Generalized Cross Entropy Loss for Training Deep Neural Networks with Noisy Labels

Paper authors: Zhilu Zhang, Mert R. Sabuncu, 2018, Link to paper
Post author: Federico Taschin

A central issue in standard Deep Neural Network training for classification tasks is the need of large datasets of labeled samples. While collecting data is often cheap and fast, the labeling process is much more expensive and difficult. In many cases, however, we can obtain such a dataset at smaller cost, but with noisy labels, i.e. labels that have a certain probability of being wrong.
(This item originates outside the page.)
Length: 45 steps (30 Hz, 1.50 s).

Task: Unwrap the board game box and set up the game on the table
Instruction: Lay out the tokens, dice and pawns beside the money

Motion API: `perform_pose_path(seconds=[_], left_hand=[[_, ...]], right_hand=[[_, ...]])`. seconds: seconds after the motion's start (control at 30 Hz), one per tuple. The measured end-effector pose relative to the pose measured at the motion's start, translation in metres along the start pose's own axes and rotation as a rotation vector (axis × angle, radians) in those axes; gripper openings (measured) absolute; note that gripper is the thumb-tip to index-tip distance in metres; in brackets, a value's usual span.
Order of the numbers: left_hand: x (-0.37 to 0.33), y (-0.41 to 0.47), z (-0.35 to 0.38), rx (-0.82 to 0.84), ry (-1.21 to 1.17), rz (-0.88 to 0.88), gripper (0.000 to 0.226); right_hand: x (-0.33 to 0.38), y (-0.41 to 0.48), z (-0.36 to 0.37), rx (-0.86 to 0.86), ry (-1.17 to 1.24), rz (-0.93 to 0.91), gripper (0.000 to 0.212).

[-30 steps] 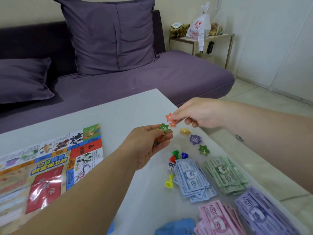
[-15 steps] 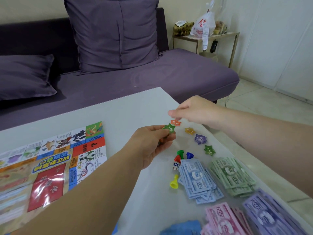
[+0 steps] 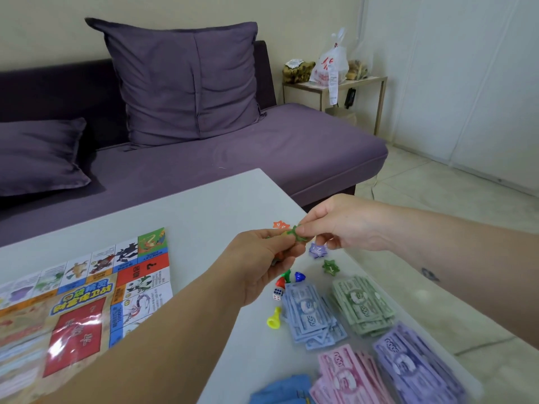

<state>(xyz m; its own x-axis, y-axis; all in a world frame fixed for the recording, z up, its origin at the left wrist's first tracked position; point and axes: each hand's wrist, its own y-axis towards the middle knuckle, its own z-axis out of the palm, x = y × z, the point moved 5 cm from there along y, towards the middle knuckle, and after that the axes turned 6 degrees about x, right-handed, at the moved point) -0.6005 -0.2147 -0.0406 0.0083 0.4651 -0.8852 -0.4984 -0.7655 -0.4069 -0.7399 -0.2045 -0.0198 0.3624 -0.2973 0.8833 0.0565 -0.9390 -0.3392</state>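
Two hands meet on one green star token (image 3: 296,235), held just above the worktop (image 3: 204,205) slightly right of the frame's centre. The left hand (image 3: 262,258), entering from lower left, pinches the token's near-left edge. The right hand (image 3: 347,225), entering from the right, closes thumb and forefinger on its far-right edge, so each grip presses on the same piece. The token thus lies between the two grips; its tilt is too blurred to tell. The right hand is nearer the laid stars and probably takes it over: orange star (image 3: 280,225) just above, purple star (image 3: 316,249) and second green star (image 3: 331,267) below right. Pawns (image 3: 299,277), die (image 3: 277,293) and banknote stacks (image 3: 361,304) fill the lower right, and the game board (image 3: 81,301) the lower left.
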Motion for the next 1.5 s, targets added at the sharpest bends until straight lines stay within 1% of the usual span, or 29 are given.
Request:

Noisy labels can degrade Deep Neural Networks performance. Therefore, in the last year many researchers focused on finding ways of training DNNs in presence of noisy labels. One field of this research is finding loss functions that are robust to such noise. This paper proposes a family of noise-robust loss functions whose behavior spans between the Mean Absolute Error (MAE) loss and the Categorical Cross Entropy (CCE) loss.

Background

Let \(X\) be the feature space and \(Y = \{1, ..., c\}\) the label space. For a given sample \(x_i\), the correspondent label \(y_i\) is represented in the common one-hot encoding. A clean dataset \(\mathcal{D} = \{(x_i, y_i)\}_{i=1}^n\) is a dataset with correct labels \(y_i\). Let \(f(\theta, x)\) be the Neural Network function parametrized by \(\theta\) that maps \(x\) to the predicted label \(y\). In this article we always assume that the last layer of \(f\) is a softmax layer, therefore \(f(\theta, x) \in [0, 1]^{c}\) always.

Notation

In this article \(f(x)\) is always intended to be parametrized by \(\theta\), i.e. \(f_{\theta}(x) = f(x)\). \(f_j(x)\) represents the \(j\)-th output of the softmax classifier \(f\). \(f_{y_i}(x_i)\) represents the output for the true label specified by \(y_i\), which is a \(c\)-dimensional one-hot encoding vector. The loss function \(\mathcal{L}(f(x), j)\) is intended to be the loss for sample \(x\) when the ture label is class \(j\). Occasionally it may be written as \(\mathcal{L}(f(x_i), y_i)\). In this case the loss is intended as the loss of sample \(x\) when the true label is the one specified by \(y_i\).

Empirical Risk

The empirical risk \(R_{\mathcal{L}}(f)\) of the classifier \(f\) for a loss function \(\mathcal{L}\) is defined as the expected value of \(\mathcal{L}\) over the empirical distribution \(p_{D}(x_i, y_i)\): \begin{equation} R_{\mathcal{L}}(f) = E_{p_{D}(x, y)}\left[\mathcal{L}(f(x), y)\right] \end{equation} The goal of a learning algorithm is, generally, to minimize the risk over the real data distribution by minimizing the empirical risk.

Noisy Dataset

A noisy dataset \(\mathcal{D}_{\eta} = \{(x_i, \tilde{y}_i)\}_{i=1}^n\) is a dataset with noisy labels \(\tilde{y}_i\), which the paper assumes to be independent of inputs given the true label, i.e.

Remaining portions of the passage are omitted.